**Aim of the task:** Could you count how many lines of the data include "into" and answer with the number only?

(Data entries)
= = = =

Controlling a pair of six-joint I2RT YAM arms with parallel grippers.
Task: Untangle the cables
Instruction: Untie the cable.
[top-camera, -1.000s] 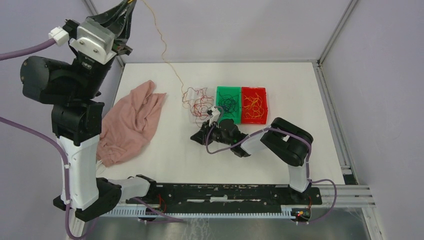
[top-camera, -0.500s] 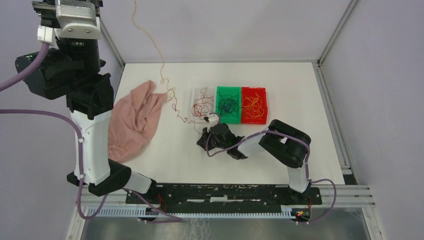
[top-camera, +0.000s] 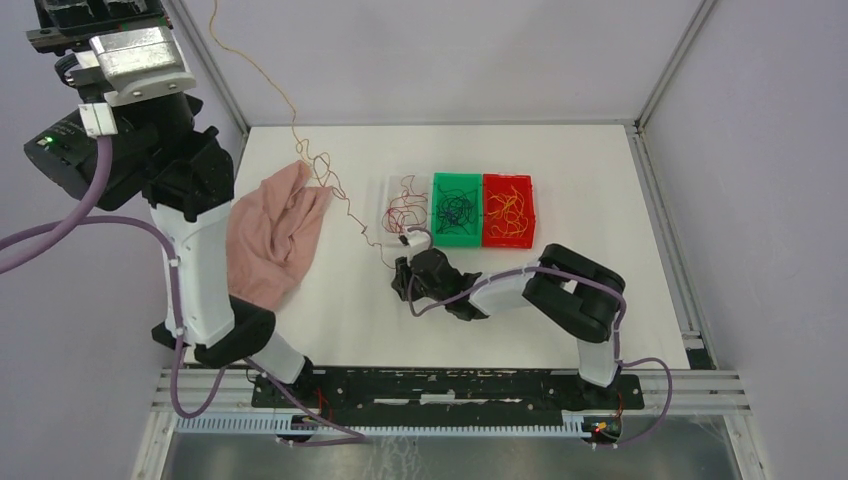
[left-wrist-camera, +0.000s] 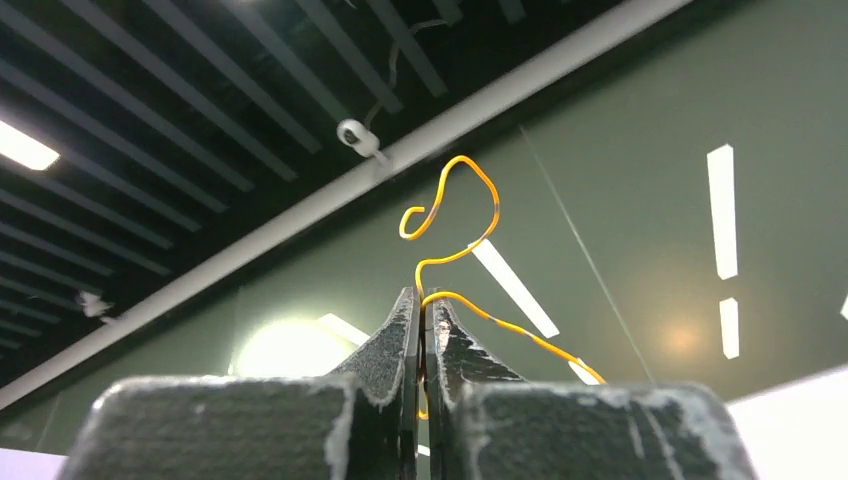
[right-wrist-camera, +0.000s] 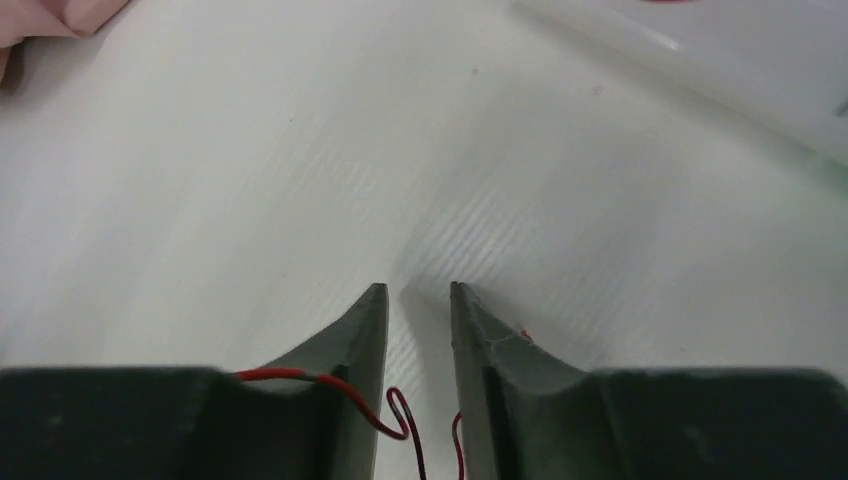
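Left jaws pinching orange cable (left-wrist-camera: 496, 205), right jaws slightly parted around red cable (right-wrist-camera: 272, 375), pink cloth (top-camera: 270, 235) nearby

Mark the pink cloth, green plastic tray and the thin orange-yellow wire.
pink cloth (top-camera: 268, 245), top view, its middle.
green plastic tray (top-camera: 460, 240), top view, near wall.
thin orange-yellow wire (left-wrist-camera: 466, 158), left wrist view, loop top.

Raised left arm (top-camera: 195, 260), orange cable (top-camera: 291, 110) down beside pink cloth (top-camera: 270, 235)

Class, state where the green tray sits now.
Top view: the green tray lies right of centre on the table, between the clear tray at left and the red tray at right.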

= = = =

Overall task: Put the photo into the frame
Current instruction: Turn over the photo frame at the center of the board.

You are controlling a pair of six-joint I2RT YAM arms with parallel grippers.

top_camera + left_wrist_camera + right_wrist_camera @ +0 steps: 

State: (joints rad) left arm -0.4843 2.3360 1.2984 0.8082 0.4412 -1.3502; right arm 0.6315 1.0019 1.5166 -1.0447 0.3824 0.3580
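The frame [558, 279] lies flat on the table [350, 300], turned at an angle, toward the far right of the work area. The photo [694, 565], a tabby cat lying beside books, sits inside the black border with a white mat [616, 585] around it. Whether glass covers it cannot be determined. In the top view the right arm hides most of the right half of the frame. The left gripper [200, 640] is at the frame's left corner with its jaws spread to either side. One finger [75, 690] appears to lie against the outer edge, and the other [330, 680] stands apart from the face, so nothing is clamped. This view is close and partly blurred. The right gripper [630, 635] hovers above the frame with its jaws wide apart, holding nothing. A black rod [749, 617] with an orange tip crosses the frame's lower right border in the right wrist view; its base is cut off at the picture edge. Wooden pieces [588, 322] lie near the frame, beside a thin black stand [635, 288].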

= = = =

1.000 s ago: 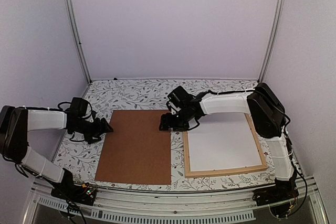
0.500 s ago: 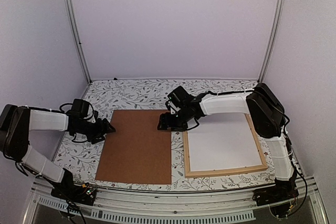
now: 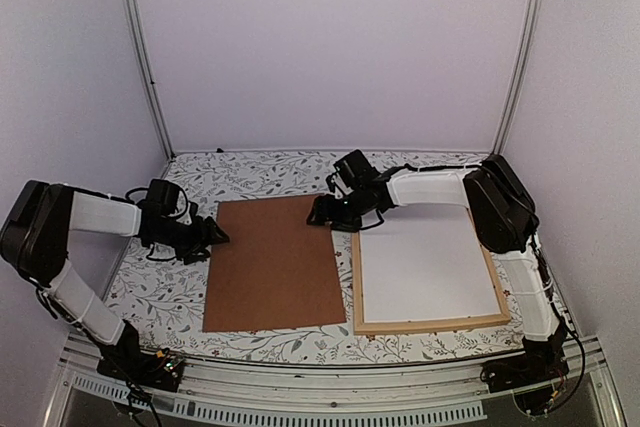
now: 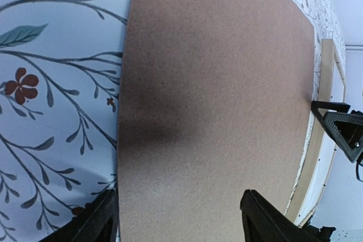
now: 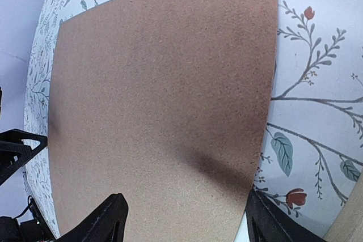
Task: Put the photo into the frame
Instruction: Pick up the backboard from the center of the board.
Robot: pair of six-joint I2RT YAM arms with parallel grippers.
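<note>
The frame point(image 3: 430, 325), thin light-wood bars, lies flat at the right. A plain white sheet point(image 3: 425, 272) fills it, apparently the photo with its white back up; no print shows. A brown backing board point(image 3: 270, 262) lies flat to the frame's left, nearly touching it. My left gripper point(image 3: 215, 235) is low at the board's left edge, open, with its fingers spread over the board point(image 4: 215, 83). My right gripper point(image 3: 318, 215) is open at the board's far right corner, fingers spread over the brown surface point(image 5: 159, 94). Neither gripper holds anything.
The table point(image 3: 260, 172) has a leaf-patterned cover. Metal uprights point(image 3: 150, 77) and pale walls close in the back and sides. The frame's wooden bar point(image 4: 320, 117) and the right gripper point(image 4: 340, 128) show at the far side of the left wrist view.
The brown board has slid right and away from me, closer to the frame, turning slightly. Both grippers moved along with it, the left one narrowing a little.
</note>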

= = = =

**Answer section:** 2